⟨

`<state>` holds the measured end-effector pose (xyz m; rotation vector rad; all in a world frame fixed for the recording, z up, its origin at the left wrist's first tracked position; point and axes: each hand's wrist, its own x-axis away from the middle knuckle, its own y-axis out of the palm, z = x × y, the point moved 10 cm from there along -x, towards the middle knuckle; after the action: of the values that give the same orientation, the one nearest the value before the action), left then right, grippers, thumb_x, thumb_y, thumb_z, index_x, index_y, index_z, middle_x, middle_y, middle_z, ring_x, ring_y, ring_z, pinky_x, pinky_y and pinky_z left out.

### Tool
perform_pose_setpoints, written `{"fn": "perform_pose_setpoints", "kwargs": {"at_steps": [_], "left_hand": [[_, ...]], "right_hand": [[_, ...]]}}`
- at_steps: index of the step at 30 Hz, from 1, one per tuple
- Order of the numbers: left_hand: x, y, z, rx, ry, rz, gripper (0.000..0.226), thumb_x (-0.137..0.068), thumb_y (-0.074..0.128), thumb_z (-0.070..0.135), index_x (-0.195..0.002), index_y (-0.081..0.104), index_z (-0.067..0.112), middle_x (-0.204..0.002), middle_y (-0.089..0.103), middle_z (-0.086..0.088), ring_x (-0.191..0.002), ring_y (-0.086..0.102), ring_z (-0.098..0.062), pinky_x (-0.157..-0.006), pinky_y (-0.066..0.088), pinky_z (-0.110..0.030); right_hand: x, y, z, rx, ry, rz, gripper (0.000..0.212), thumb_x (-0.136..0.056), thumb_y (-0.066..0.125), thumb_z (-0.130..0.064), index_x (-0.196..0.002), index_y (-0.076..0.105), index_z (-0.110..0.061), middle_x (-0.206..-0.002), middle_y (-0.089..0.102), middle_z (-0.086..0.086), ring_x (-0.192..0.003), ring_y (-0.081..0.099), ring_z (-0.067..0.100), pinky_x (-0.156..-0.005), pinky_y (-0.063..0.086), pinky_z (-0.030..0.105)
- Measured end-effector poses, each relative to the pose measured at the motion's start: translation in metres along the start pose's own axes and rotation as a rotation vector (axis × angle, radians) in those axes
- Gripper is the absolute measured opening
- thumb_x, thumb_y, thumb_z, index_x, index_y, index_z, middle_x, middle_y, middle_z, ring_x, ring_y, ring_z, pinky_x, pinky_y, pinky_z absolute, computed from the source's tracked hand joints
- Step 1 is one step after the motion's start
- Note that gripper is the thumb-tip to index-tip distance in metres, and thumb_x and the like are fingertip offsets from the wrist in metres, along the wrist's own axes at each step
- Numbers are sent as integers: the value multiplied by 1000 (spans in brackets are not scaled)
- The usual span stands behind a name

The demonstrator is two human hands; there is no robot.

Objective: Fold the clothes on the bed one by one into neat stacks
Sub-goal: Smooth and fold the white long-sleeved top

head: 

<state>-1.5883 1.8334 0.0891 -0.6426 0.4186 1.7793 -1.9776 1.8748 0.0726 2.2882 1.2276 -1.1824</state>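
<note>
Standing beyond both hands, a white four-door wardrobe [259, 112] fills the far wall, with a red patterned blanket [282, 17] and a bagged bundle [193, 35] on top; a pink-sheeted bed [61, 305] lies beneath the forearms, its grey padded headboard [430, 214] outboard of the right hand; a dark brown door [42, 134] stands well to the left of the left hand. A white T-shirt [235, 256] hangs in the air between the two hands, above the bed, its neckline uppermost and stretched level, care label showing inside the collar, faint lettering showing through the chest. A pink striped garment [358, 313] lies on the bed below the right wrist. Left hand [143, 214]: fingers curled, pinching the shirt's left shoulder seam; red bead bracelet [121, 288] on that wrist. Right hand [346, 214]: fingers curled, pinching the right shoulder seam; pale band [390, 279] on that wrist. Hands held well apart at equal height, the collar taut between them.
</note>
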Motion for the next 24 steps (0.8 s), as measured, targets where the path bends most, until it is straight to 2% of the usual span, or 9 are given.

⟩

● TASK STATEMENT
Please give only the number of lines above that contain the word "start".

● RESPONSE BELOW
2